=== Task to carry out ===
Repeat the data below word for word.

....

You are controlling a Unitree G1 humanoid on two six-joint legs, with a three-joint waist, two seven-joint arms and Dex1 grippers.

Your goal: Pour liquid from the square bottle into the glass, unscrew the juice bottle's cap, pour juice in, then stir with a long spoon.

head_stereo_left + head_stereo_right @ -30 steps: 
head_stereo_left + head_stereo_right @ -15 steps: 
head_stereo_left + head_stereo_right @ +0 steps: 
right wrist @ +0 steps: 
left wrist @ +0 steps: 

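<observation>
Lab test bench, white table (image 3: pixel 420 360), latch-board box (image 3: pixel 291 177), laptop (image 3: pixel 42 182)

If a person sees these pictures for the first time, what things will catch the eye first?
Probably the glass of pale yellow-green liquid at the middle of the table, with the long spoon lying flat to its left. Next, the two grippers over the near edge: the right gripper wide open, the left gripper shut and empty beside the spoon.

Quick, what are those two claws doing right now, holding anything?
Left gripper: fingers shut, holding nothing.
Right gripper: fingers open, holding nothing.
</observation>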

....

=== Solution to the problem ===
You are controlling a Unitree G1 humanoid on two six-joint legs, with a three-joint waist, two seven-joint arms and Dex1 grippers.

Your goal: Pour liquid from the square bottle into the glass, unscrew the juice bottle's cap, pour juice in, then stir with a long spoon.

head_stereo_left + head_stereo_right @ -30 steps: 
head_stereo_left + head_stereo_right @ -15 steps: 
head_stereo_left + head_stereo_right @ +0 steps: 
right wrist @ +0 steps: 
left wrist @ +0 steps: 

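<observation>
Lab test bench, white table (image 3: pixel 420 360), latch-board box (image 3: pixel 291 177), laptop (image 3: pixel 42 182)

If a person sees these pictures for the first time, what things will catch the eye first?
Probably the glass of pale yellow-green liquid at the middle of the table, with the long spoon lying flat to its left. Next, the two grippers over the near edge: the right gripper wide open, the left gripper shut and empty beside the spoon.

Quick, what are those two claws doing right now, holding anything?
Left gripper: fingers shut, holding nothing.
Right gripper: fingers open, holding nothing.
</observation>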

Nothing else belongs to this exercise.